Crop foraging by elephants can destroy a year’s supply of food in just one night and, as a result, many of the highly endangered animals are killed in retaliation on a daily basis. It is the main source of conflict between food security and elephant conservation in both Africa and Asia.
Dr Rocío Pozo, of the University of Stirling, has carried out the first study assessing the effectiveness of burning exclusively chilli-briquettes – made from dung and chillies – in altering elephant behaviour. Dr Pozo was a PhD researcher at the University of Oxford when she conducted the study as part of the Ecoexist Project in Botswana.
Significantly, Dr Pozo discovered that burning briquettes during the night triggered a change in elephant movement trajectories – turning them from predominantly nocturnal creatures to diurnal.
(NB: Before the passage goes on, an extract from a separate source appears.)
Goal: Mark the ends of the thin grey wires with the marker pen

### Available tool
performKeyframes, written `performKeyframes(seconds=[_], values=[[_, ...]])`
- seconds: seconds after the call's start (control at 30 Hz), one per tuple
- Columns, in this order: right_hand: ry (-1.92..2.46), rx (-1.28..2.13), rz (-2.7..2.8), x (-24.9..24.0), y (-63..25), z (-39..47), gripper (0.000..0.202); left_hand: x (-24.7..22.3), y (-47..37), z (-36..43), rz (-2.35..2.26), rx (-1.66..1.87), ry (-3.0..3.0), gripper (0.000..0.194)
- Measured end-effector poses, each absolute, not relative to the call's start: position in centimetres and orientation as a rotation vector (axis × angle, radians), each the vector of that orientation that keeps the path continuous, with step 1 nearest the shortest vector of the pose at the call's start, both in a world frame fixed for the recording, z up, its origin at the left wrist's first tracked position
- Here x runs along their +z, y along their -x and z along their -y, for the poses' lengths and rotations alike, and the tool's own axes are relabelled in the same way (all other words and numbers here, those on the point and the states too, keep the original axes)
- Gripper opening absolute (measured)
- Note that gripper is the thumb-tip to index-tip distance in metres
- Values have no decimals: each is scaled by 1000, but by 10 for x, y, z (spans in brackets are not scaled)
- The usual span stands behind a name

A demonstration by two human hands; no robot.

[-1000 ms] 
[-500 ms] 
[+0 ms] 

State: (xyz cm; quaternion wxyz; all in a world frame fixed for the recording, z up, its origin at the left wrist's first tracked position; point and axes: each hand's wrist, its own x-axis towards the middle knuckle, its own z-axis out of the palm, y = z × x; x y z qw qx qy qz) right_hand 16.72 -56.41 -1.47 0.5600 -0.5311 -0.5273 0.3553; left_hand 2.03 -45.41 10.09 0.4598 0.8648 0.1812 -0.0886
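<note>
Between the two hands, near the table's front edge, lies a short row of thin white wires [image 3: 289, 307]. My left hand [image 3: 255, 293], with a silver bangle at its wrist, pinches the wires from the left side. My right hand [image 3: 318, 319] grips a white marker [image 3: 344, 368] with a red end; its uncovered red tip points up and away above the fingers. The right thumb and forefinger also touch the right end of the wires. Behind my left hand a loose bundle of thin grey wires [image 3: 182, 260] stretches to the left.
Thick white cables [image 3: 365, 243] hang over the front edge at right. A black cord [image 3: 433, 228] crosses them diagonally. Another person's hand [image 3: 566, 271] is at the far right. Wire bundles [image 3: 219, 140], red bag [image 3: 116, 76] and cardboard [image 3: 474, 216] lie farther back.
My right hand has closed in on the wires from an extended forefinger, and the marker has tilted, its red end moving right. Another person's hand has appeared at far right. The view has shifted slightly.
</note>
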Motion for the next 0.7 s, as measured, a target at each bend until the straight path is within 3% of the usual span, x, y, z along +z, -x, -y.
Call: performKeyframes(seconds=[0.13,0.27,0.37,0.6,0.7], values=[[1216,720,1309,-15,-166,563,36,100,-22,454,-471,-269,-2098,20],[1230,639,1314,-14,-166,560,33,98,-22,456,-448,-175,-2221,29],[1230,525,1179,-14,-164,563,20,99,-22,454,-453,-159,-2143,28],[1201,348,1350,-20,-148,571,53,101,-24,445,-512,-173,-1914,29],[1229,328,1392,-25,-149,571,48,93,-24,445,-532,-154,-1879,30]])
Dr Pozo, who joined Stirling in September, believes the study, published in Oryx, could help to improve the perception local communities have about elephants and increasing their tolerance towards living with wildlife.
She said: “Although chillies have been widely used in areas of elephant crop foraging, this is the first replicated and randomised field experiment to assess the effectiveness of chilli-briquettes in altering space-use and behaviour in Africa.
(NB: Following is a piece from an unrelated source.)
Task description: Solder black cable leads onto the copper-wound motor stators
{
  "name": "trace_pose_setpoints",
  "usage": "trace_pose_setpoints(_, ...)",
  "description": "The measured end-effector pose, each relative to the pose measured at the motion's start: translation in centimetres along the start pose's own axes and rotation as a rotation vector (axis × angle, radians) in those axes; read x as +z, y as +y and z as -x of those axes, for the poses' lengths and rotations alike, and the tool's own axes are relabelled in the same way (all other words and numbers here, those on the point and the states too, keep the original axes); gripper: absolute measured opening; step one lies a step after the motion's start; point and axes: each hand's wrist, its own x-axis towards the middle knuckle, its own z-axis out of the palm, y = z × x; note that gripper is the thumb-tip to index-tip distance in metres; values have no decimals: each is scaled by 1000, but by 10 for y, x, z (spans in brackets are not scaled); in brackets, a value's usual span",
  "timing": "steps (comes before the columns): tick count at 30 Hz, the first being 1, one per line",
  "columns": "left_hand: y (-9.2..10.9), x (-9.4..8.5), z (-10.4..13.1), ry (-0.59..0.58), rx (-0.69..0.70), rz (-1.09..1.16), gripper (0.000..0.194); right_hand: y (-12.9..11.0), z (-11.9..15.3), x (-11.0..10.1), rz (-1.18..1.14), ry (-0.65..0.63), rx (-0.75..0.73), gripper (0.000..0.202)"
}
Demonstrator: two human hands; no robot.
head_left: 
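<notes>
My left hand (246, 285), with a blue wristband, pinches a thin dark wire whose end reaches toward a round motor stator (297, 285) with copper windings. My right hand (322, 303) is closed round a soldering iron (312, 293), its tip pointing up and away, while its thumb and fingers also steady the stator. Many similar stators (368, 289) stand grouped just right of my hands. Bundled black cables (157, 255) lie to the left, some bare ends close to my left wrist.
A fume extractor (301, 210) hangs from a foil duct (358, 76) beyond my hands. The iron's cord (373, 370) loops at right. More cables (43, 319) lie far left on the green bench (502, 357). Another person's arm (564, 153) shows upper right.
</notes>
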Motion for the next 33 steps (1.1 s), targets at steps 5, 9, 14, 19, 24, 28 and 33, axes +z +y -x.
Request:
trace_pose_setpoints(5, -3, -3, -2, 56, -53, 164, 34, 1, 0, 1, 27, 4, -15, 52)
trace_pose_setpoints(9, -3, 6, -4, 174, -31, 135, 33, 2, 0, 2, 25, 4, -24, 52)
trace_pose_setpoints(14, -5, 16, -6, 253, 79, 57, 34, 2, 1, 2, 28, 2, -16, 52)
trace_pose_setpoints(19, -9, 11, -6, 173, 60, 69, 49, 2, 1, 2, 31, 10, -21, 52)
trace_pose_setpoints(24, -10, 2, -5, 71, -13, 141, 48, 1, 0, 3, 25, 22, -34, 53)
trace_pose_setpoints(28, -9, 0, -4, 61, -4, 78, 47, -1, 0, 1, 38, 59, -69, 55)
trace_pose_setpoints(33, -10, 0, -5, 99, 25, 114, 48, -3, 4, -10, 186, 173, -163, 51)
“Our findings suggest that, within a period of two weeks, elephants identified the location and time at which the briquettes were smouldering. In response, they modified their spatiotemporal behaviour to cross chilli sites either before or after the presence of chilli smoke.
“Once the chilli-briquettes were removed, or exchanged for briquettes without chillies, elephants returned to the sites within a period of 24 hours.”
She added: “This is an excellent non-lethal and low-cost opportunity for local farmers to keep elephants away from their crops or properties in the short term. However, we hope that it will also provide a long term benefit – by helping to decrease negative perceptions of elephants and therefore combining them with land-use managements in the field.”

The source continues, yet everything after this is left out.